WORK TO COMPLETE: Skip the pictures and write out, word for word, the lines below from the one with "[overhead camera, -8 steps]" through the one with "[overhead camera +", inclusive.
----
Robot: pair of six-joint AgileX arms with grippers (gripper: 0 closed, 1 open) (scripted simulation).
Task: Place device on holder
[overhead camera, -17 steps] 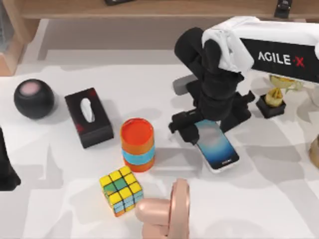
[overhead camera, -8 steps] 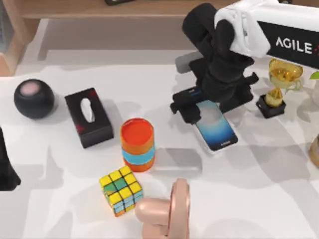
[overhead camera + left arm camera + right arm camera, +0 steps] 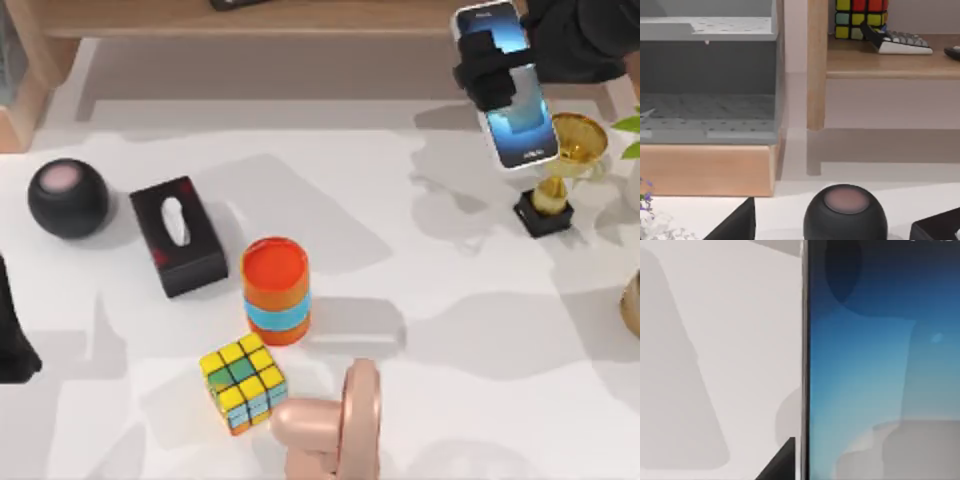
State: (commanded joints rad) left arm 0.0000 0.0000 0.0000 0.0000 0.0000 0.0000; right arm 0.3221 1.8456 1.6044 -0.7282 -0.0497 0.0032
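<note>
step: carry | right gripper (image 3: 490,70) pinching device (image 3: 508,90), lifted off table (image 3: 420,300), just beside gold trophy (image 3: 560,170) | left arm parked at table's left edge | next: find holder, not identifiable, lower device w/ care

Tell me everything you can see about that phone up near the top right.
The phone is a flat rectangle with a silvery rim and a glowing blue screen, paler toward the middle, facing up. The right end effector is clamped across it near one end, holding it off the white table, beside a gold trophy. The right wrist view shows its screen and thin metallic edge close up.
</note>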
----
WRITTEN RESPONSE:
[overhead camera, -8 steps] 
[overhead camera + left arm camera + right arm camera, +0 steps] 

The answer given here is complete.